To Join via Zoom: To join this seminar, please request Zoom connection details from headsec [at] stat.ubc.ca.
Title: Optimal Transportation in the Inference of Finite Mixture Models
Abstract: Finite mixture models are widely used to model data that exhibit heterogeneity. They are also used to approximate density functions of various shapes. The learning of the model is the most fundamental task. In this thesis, we 1) investigate the learning of the finite location-scale mixtures where the maximum likelihood estimate (MLE) is not well defined; 2) develop novel procedures for distributed learning of finite mixtures; and 3) apply mixture models to approximate inference in graphical models and develop algorithms to make the inference tractable. We find the transportation divergence, which is a byproduct of the optimal transportation theory, is useful for these problems.
We study the minimum Wasserstein distance estimator (MWDE) to learn the finite location-scale mixtures. We show that the MWDE is well defined and consistent. Simulation study shows it suffers some efficiency loss against a penalized version of MLE in general without noticeable gain in robustness. The MWDE is also computationally more expensive than the penalized MLE.
Under finite mixture models, the general split-and-conquer approach for the distributed learning cannot be directly used, since the parameter space is non-Euclidean. We develop a novel split-and-conquer approach. We show that the estimator is root-n-consistent under some general conditions. Experiments show that the proposed approach has comparable statistical performance to the global estimator based on the full dataset, if the latter is feasible. It can even outperform the global estimator if the model assumption does not match the real-world data. It also has better statistical and computational performance than existing methods.

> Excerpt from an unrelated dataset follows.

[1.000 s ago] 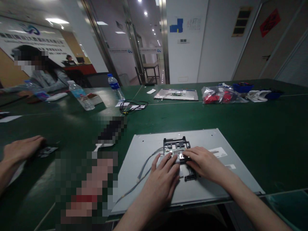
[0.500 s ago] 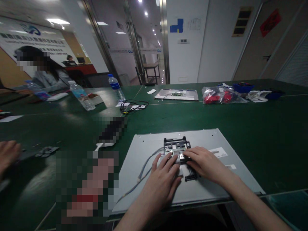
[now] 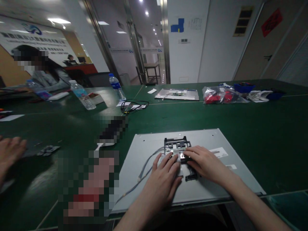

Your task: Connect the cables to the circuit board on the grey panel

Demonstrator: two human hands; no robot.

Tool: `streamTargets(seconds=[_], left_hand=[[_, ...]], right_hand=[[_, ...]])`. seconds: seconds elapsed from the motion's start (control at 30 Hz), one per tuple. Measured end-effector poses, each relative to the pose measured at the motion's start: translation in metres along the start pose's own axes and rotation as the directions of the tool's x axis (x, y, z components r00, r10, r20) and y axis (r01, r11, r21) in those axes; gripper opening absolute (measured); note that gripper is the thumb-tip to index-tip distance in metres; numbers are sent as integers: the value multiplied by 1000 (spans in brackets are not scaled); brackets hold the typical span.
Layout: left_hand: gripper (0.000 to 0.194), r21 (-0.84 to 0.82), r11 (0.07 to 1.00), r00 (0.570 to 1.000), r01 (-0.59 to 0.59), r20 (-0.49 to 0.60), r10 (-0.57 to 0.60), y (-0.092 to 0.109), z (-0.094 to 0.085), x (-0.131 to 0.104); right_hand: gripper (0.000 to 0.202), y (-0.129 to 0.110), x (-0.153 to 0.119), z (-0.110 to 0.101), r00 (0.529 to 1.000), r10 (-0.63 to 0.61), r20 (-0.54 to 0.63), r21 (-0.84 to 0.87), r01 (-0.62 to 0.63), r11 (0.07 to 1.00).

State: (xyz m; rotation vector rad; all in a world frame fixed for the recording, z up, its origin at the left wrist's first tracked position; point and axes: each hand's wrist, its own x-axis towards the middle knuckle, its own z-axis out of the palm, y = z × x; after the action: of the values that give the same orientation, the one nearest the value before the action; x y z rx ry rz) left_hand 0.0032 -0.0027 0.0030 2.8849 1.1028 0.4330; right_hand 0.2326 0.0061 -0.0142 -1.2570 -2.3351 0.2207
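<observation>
A flat grey display panel (image 3: 207,189) lies back side up at the table's front edge. A black plastic bracket frame (image 3: 176,140) with a small circuit board sits at its middle, and a grey cable (image 3: 144,165) runs off to the left. My left hand (image 3: 166,170) rests with spread fingers on the board's left part; its fingertips cover some of it. My right hand (image 3: 202,160) has its fingers and thumb closed about a small black part with a shiny metal face (image 3: 182,155), right of the left fingertips.
Left of the panel lie blurred-out items and a co-worker's hand (image 3: 12,152) near small dark parts (image 3: 48,150). Farther back are water bottles (image 3: 83,95), a coiled black cable (image 3: 134,106), another panel (image 3: 176,95) and a plastic bag with red items (image 3: 220,95). A person sits at far left.
My hands and the panel stay almost in place. The co-worker's hand at the left has shifted slightly to the right and up.
</observation>
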Motion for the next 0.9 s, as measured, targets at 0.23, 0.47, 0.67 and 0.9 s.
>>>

When mixtures are used in graphical models to approximate density functions, the order of the mixture increases exponentially due to recursive procedures and the inference becomes intractable. One way to make the inference tractable is to approximate the mixture by one with lower order. We propose to approximate by minimizing the composite transportation divergence (CTD) between two mixtures. The optimization problem can be solved by a majorization maximization algorithm. We show that many existing approaches are special cases of our approach. We further show that the performance of some existing algorithms can be further improved by choosing various cost functions in the CTD.